Closed ahsteven closed 6 years ago
One of the differences between this code and OpenAI's is these lines:
config = tf.ConfigProto(allow_soft_placement=True, intra_op_parallelism_threads=config_args.num_envs, inter_op_parallelism_threads=config_args.num_envs) config.gpu_options.allow_growth = True
These lines allow to take only the strict amount of GPU VRAM needed to run the model. So, if you increase the number of environments, this amount will not increase because the train model is just 1 model and the step model is the same allocated model on GPU (as reuse=true).
Have you compared the time for convergence between my code and theirs? I think they should be the same.
Well I trained the model for 2000000 iterations which as taken several days on a GTX 1070. When I run the test code to view the performance it still looks like a random agent.
How do you recommend comparing the time for convergence?
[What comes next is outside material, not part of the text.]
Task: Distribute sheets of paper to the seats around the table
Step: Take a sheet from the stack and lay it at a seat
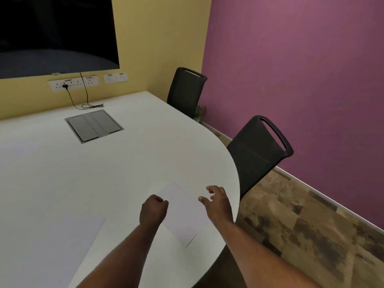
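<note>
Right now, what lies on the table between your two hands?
In the head view, a single white sheet of paper lies flat on the table between the left hand and the right hand; nothing else is there.

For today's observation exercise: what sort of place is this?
Most likely an office meeting room: a large white table with a built-in cable hatch, black chairs along its edge, and a big wall screen.

The broad white rounded table (116,167) lies bare beyond both hands, broken only by a flush grey metal cable hatch (94,126); two black mesh-backed chairs (258,148) crowd its right edge.
</note>
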### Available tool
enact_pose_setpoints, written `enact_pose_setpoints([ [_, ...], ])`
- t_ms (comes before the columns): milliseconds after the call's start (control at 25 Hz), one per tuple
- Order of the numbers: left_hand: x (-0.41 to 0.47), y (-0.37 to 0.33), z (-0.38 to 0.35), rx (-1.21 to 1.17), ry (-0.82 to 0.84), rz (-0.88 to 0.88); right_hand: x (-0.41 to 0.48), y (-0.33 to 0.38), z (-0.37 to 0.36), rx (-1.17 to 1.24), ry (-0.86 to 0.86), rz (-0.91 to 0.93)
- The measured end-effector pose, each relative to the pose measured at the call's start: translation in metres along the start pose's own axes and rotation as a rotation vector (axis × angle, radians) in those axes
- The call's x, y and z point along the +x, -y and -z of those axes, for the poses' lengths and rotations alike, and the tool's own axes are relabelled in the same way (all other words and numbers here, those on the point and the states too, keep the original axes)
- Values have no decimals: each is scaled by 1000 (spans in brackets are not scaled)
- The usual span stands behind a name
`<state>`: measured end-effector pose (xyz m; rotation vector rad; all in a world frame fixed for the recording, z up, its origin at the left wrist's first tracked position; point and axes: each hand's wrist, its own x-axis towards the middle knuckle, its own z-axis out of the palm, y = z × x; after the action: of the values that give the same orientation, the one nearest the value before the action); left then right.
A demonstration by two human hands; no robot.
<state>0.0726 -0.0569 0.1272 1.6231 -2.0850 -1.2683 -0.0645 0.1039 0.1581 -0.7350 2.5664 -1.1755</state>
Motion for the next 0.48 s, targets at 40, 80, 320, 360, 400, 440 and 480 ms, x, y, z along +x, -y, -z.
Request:
enact_pose_setpoints([
  [40, 3, 1, -3, 1, 10, 20, 8, -5, 1, -3, 13, 3],
  [80, 9, 2, -8, -5, 8, 48, 21, -9, 1, -8, 34, 11],
  [320, 36, 8, -39, -66, -71, 247, 95, -37, -14, -34, 180, 30],
  [360, 40, 10, -46, -89, -93, 280, 108, -42, -20, -37, 207, 40],
  [400, 43, 12, -53, -110, -113, 314, 120, -48, -27, -41, 237, 53],
  [440, 45, 15, -61, -128, -133, 359, 133, -54, -35, -50, 275, 69],
  [480, 46, 19, -69, -143, -152, 403, 144, -60, -44, -57, 313, 85],
])
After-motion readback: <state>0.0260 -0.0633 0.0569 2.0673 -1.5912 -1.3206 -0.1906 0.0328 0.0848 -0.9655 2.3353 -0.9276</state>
I have not been able to figure out how to view the results of the openai version.
I can't understand why you are having the problem of not convergence. I've trained the same model with the same parameters on pong and breakout and it converged properly. On breakout, it got a score of 800s and on pong it got 19 approximately. Could you please give me a screenshot of the TensorBoard visualization? It's saved automatically in the experiments directory.
Ok, something strange is happening. Here is the output of tensorboard. I wonder if hitting control Z is throwing things off. Now when I just run the test code creating the mpeg video the performance is really bad. However from the tensorboard it looks like the performace would have been good at some points.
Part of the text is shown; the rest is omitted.